In the end, though, it wasn’t Mrs. Ted Bliss’s relentless dislike for their farm that sent them back to Chicago. It was that failure of nerve that Ted simultaneously took responsibility for and ventriloquized over to Dorothy that drove them off.

It was the rustlers. He admitted as much to Dorothy.

“Rustlers?”

“What, you think these spindly, broken-down sparrows that pass for cattle around here were hand cared for by Farmer Brown or old McDonald on Michigan Avenue feedlots? They’re runts of the litter rustled off the wrong side of a rancher’s tracks by gangster gangsters in cahoots with gangster cowboys in cahoots with their gangster rancher bosses who winked their eyes and left instructions to leave the gate open.”

She had never heard him so passionate about anything. It was how Ted’s high-roller, go-for-broke pals back in Chicago talked, the mavins and machers butting in on the lines outside shows and in fancy restaurants.

It was his failed nerves whistling in the dark.

“I tell you, Dorothy, Junior Yellin himself couldn’t trick those beeves out into anything resembling anything respectable as steak or maybe even just ordinary hamburger.”

Of the toughs and heavy-lifter moving-men types who came every week or so to drop off their living, stolen, scrawny cattle in exchange for Ted’s slaughtered and dressed beef carcasses, the various rounds, rumps, ribs and roasts, shanks, flanks, chucks, and other moving parts of meat, her husband would whisper, shuddering, that they were the real black marketeers, an almost anonymous, dark lot of men who seemed only a few steps up the evolutionary scale from the very animals in which they dealt. They were the rustlers; dominant males of the herd, they were the ones who with something almost like instinct had a nice feel for just which sacrificial cows and steers the ranchers who owned them and collected insurance on them when they disappeared through those now several times cahooted unlocked gates least minded losing.

They were ugly customers and unnerved Mrs.

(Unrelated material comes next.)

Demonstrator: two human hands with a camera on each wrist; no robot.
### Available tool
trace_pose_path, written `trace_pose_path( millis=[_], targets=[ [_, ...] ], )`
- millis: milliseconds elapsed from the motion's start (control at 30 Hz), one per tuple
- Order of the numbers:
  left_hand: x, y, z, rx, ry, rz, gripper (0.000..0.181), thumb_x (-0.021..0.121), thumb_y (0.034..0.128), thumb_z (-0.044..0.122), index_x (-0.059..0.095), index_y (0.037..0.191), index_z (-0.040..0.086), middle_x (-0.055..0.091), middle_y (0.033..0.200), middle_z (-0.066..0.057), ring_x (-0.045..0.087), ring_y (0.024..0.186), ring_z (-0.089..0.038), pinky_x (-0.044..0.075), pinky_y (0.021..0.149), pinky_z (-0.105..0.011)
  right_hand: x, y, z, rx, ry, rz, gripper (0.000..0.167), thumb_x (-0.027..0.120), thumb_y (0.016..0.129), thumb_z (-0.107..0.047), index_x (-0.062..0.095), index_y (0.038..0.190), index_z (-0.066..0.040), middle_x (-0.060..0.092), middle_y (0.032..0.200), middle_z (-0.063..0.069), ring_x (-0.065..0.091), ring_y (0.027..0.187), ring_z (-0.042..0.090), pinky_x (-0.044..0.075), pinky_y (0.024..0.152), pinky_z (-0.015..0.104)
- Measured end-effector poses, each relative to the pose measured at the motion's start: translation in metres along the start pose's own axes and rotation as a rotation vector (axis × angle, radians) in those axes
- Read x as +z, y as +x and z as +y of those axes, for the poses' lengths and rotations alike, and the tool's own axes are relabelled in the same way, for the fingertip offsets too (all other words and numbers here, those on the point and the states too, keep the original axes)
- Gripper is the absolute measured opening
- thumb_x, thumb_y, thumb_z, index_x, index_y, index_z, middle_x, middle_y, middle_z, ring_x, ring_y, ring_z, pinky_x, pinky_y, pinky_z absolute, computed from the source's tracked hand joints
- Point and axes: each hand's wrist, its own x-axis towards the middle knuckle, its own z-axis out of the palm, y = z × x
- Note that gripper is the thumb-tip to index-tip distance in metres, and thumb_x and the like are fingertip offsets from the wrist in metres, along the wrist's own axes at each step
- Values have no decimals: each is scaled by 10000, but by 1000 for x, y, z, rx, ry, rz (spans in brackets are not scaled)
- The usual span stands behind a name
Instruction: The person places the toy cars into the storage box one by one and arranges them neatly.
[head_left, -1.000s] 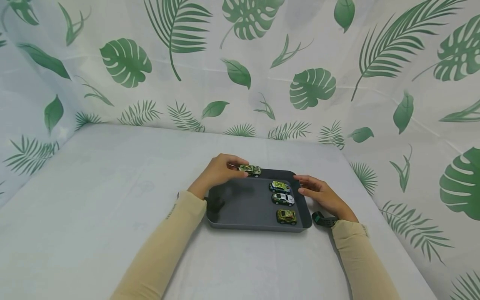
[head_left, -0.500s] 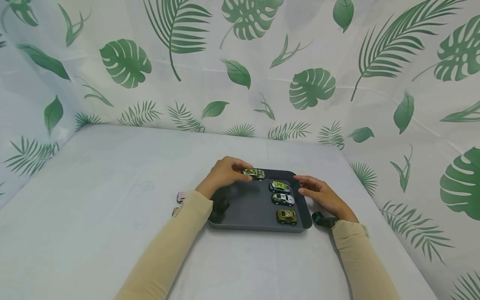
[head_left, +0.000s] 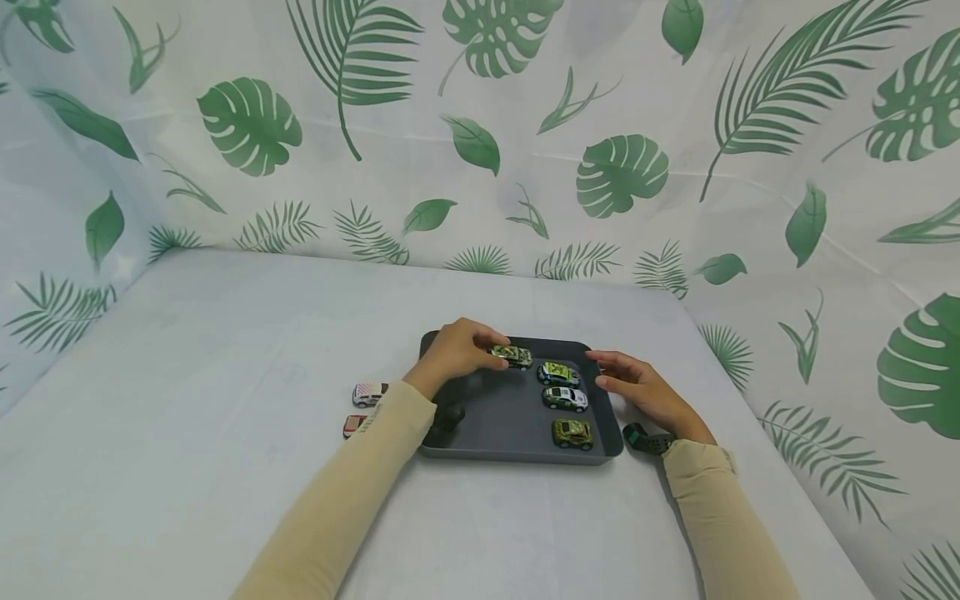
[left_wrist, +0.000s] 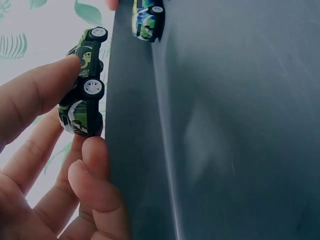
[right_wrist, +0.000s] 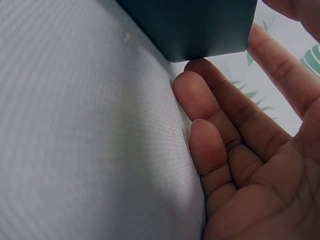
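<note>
Head: centrally, pinching camouflage toy car with left hand inside far edge of gray tray; resting right hand alongside, right of centre. Left wrist: gripping car, upper left. Right wrist: extending relaxed fingers beside tray, top.

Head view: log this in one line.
left hand: pinches green camouflage toy car | right hand: beside dark gray rectangular tray | in tray: three patterned toy cars

I see soft, even light in the head view. From the left wrist, the tray has a pale sheen and the backdrop is overexposed; the right wrist looks dimmer.
</note>
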Motion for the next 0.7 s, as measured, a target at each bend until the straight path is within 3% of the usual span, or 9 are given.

Bliss, too, whenever they appeared on their rounds. To expedite pickups and deliveries they enlisted Mr. Bliss into helping them with the transfers, transforming her handsome husband, once not only president of the Hyde Park Merchants’ Association but a prominent member, too, of the Council of the Greater South Side Committee for Retail and Growth — a tribal elder of sorts, if not by nature himself one of the flashy, loudmouth speculators and get-rich-quick bunch, then a solid burgher of a man, at least someone who had the ears of the loudmouths, a man whose approval and interest in them they openly sought and even vied for. And now look at him, Mrs. Bliss secretly thought, down on the farm, a good two-hundred-plus miles from the city of Chicago, bowed almost to the breaking point under the weight of the sides of slaughtered meat he carried, the wet, red blood not only staining his white protective aprons beyond the point where his wife could ever get them clean again but the shirt he wore beneath them, and the undershirt he wore beneath that, too.